Counsel for the Republic acknowledged that the decision of the Director was founded on a misconception of the law, notably, the provisions of Art. 111 of the Constitution and that the marriage between the parties was not ended by the decree of the English Court. A certificate issued by the Holy See of Limas sol on 24th August, 1987, certified that the marriage between the parties was never dissolved.

The ambit and effect of Art. 111 of the Constitution was the subject of analysis in a good number of cases. (See, inter alia, Tyllirou v. Tylliros, 3 R.S.C.C.21; Metaxa v. Mitta (1987) 1 C.L.R. 1; Koutsokoumnis v. Christodoulou (1981) 1 C.L.R. 58). In Papasavvas v. Johnstone (1984) 1 C.L.R. 38. I examined the implications of Art. 111 in juxtaposition to the relevant principles of Private International Law in order to ascertain the position of members of the Greek Orthodox Church who are domiciliaries of a foreign country. I concluded that Art. 111 applies to every member of the Greek Orthodox Church provided they are domiciled in Cyprus.

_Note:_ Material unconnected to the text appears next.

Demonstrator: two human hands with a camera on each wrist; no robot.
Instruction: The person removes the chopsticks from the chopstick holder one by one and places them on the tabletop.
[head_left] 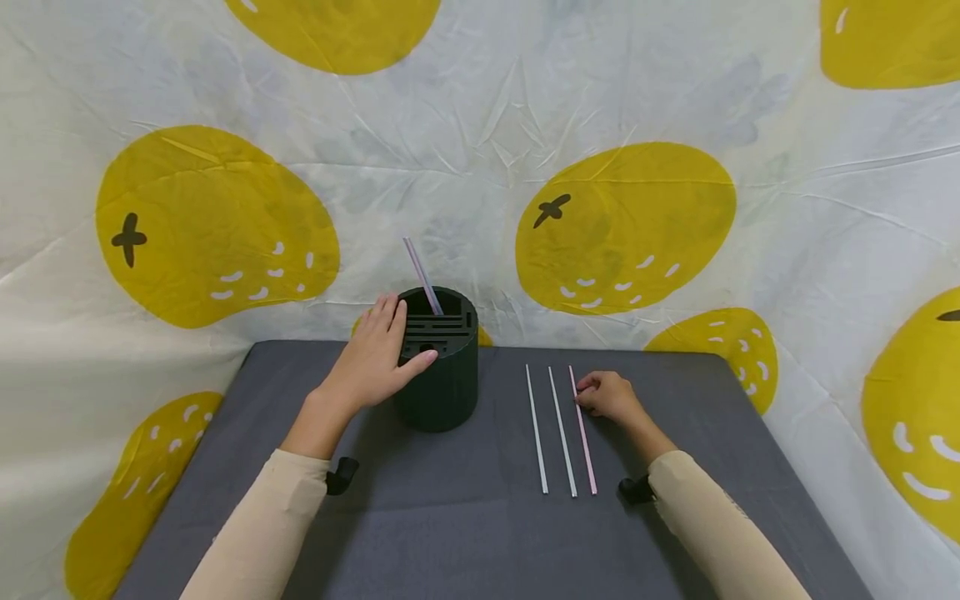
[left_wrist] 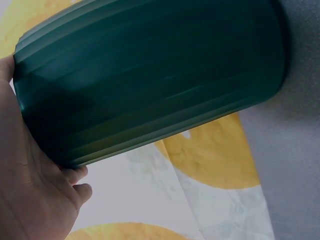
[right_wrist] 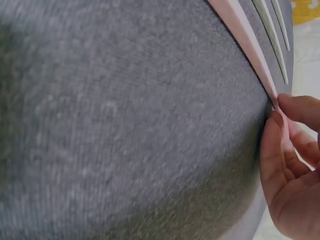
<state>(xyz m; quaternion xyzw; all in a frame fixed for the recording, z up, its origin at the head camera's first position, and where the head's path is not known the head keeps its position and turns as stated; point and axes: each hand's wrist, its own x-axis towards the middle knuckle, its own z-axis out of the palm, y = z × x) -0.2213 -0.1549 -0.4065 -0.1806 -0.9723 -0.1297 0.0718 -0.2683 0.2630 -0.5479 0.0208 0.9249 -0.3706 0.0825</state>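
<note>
A dark green, ribbed cylindrical holder (head_left: pixel 438 392) with a slotted top stands upright near the table's back edge. My left hand (head_left: pixel 372 354) grips its upper left side, fingers at the far rim and thumb across the front; the left wrist view shows fingertips bent against the wall (left_wrist: pixel 150 80). Thin pinkish-purple sticks (head_left: pixel 422 275) lean out of the holder's rear opening. On the right, my right hand (head_left: pixel 609 396) pinches a thin pink stick (head_left: pixel 584 442) between thumb and fingers near its far end. The right wrist view shows the pinch (right_wrist: pixel 295 165) close over the cloth.
Two thin pale sticks lie left of the pink one, a middle one (head_left: pixel 562 429) and an outer one (head_left: pixel 536 429), roughly parallel. Grey cloth (head_left: pixel 465 533) covers the table. Behind it hangs a white curtain (head_left: pixel 480 108) printed with yellow fruit.
</note>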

In this case it is unnecessary to debate further the implications of Art. 111 of the Constitution. Suffice it to say that the marriage of the parties was subject to the provisions of Art. 111 and the personal status of the parties continued to be subject to its provisions unless both parties became the domiciliaries of a foreign country that recognized a different rule respecting the termination of marriage. The domicile of the parties was never probed by the Director. On the contrary, he assumed that the English decree automatically brought the marriage to an end and altered the status of the parties. This was a misconception. The correct premise would be to treat the personal status of the parties as being subject to the provisions of Art. 111 unless it was established that both became domiciliaries of the United Kingdom. Consequently, the basis of the decision of the Director is fraught with misconception.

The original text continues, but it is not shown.